Currently, one's peer ID is a permanent identity on the network. This is really unfortunate for privacy. We'd like to be able to expose a single ephemeral device ID to the network and then have multiple permanent IDs behind this ephemeral ID.

Assuming we have private, encrypted PeerInfo records (see ipfs/notes#291 (comment)), we can implement this as follows:

1. Every node will have a single ephemeral ID (regenerated daily or, possibly, at boot). All connections go through this peer.
2. Nodes may have zero or more permanent IDs.

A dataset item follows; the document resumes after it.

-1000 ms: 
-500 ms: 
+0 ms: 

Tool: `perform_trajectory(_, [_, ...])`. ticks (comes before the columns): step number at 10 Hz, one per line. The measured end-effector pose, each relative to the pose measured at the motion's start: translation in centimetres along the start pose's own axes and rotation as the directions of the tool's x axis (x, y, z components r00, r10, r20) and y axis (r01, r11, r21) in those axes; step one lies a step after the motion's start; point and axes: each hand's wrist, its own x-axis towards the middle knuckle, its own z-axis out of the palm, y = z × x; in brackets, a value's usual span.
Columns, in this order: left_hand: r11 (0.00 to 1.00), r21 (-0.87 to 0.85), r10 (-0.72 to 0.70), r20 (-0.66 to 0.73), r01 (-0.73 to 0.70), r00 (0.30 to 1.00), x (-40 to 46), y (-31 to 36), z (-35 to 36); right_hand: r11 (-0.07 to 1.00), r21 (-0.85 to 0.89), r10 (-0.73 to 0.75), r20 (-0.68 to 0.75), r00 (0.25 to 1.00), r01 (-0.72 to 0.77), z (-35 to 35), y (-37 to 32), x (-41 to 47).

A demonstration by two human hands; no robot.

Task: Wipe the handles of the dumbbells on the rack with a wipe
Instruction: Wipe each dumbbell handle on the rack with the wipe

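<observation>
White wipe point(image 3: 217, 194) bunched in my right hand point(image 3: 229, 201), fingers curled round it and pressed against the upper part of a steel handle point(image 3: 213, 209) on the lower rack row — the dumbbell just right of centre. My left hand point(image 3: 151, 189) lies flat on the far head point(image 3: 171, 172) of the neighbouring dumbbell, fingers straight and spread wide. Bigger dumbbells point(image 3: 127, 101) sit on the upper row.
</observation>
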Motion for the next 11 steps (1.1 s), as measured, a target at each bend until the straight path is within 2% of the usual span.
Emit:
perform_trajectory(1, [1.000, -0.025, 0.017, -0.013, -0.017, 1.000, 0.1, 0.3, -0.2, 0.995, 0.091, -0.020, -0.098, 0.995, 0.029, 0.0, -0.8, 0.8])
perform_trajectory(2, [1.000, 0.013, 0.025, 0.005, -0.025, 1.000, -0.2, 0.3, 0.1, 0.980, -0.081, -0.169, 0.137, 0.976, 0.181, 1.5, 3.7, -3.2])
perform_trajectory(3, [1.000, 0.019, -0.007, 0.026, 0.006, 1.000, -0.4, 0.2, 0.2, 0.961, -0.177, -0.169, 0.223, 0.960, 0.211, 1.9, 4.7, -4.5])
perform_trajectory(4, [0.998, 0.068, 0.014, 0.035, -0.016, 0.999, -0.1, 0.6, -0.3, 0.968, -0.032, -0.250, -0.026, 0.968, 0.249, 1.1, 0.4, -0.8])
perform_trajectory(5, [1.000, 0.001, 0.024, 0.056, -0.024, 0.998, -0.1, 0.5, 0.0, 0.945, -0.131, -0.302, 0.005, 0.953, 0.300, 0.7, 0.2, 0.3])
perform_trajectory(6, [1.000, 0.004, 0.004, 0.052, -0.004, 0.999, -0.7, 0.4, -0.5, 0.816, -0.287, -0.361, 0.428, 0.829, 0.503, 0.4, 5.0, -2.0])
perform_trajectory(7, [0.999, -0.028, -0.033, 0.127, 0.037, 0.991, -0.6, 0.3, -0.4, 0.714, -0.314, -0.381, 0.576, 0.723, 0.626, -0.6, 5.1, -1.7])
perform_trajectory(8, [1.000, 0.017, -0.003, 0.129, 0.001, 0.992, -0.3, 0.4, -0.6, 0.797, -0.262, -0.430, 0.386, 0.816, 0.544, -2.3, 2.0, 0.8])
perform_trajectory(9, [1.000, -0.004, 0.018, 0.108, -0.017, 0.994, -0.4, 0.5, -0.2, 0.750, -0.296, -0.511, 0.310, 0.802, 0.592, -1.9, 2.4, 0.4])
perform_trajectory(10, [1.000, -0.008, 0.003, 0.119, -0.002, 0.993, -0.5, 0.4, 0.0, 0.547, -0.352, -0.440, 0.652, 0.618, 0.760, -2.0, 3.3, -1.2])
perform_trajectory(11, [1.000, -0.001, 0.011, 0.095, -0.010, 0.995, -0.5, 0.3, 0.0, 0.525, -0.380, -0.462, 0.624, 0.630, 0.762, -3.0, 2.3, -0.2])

To connect to a permanent ID, one:

1. Looks up the permanent ID in the DHT (assuming encrypted peer info records). The peer info record will point to an ephemeral ID.
2. Looks up the ephemeral ID in the DHT to get the location-based multiaddr of the peer. Note, we may short-circuit and include the ephemeral addresses in the permanent peer info record.
3. Connects to the ephemeral peer.
4. Opens a stream to the identity service.
5. Runs a protocol with the identity service first proving the identity it wishes to use and then asking the identity service to prove the identity to which it wants to connect. For efficiency, these identities may be assigned short, stable numbers (could be tricky, may not be worth it).
6. The first node can now open new streams to the permanent identity on the second node by:
7. Connecting to the identity service.
8. Specifying the identity from which it wants to connect (already proven) and the identity to which it wants to connect).
9. Finally, it can negotiate the appropriate service over this connection.